And let's not forget, Delta Lake 0.4.0 also includes `MERGE` in the Python API!

### Merge
Let's merge another table with the `departureDelays` table with [data deduplication](https://docs.delta.io/0.4.0/delta-update.html#data-deduplication-when-writing-into-delta-tables).  Let's start by viewing data that will be impacted by the merge.

In [48]:
spark.sql("select * from delays_delta where origin = 'SEA' and destination = 'SFO' and date like '1010%' order by date limit 10").toPandas()
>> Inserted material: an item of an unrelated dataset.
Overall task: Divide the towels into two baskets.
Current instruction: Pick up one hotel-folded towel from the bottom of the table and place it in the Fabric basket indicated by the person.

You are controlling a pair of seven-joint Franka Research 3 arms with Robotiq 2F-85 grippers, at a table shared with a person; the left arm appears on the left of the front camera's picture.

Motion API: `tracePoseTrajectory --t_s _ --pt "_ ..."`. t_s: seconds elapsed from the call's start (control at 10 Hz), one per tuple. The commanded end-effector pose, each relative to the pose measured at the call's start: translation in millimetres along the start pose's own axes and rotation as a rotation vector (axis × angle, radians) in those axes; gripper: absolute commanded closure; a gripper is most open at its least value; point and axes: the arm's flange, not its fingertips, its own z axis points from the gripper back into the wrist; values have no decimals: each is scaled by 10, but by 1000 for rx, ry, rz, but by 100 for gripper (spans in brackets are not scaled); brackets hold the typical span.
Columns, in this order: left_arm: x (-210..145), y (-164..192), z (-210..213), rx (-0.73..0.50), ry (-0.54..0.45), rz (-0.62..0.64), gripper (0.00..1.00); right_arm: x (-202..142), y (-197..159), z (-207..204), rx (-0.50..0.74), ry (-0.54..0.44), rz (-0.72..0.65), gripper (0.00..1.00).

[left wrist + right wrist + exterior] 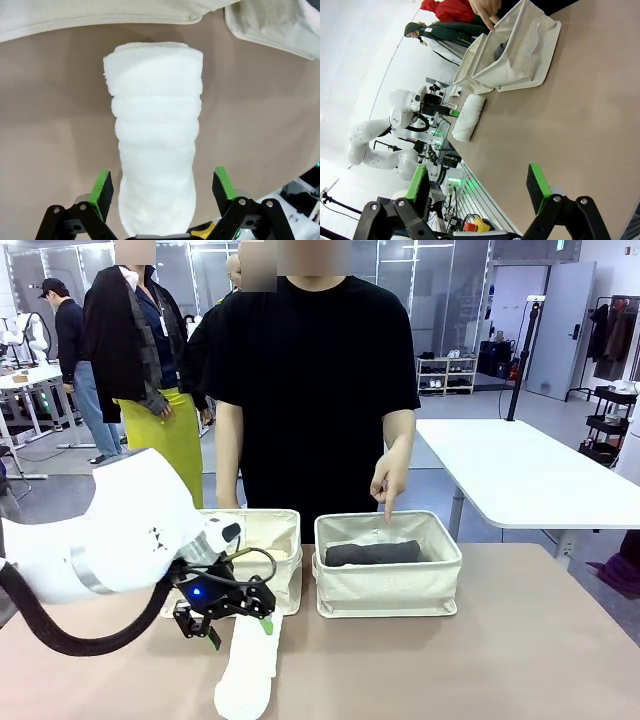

Unnamed: 0,date,delay,distance,origin,destination
0,1010521,0,590,SEA,SFO
1,1010710,31,590,SEA,SFO
2,1010730,5,590,SEA,SFO
3,1010955,104,590,SEA,SFO


Next, let's create our `merge_table` which contains three rows:
* 1010710: this row is a duplicate
* 1010521: this row will be updated with a new delay value
* 1010822: this is a new row

In [49]:
items = [(1010521, 10, 590, 'SEA', 'SFO'), (1010710, 31, 590, 'SEA', 'SFO'), (1010832, 31, 590, 'SEA', 'SFO')]
cols = ['date', 'delay', 'distance', 'origin', 'destination']
merge_table = spark.createDataFrame(items, cols)
merge_table.toPandas()

Unnamed: 0,date,delay,distance,origin,destination
0,1010521,10,590,SEA,SFO
1,1010710,31,590,SEA,SFO
2,1010832,31,590,SEA,SFO


Let's run our merge statement that will handle the duplicates, updates, and add a new row

In [50]:
deltaTable.alias("flights") \
    .merge(merge_table.alias("updates"),"flights.date = updates.date") \
    .whenMatchedUpdate(set = { "delay" : "updates.delay" } ) \
    .whenNotMatchedInsertAll() \
    .execute()

In [51]:
spark.sql("select * from delays_delta where origin = 'SEA' and destination = 'SFO' and date like '1010%' order by date limit 10").toPandas()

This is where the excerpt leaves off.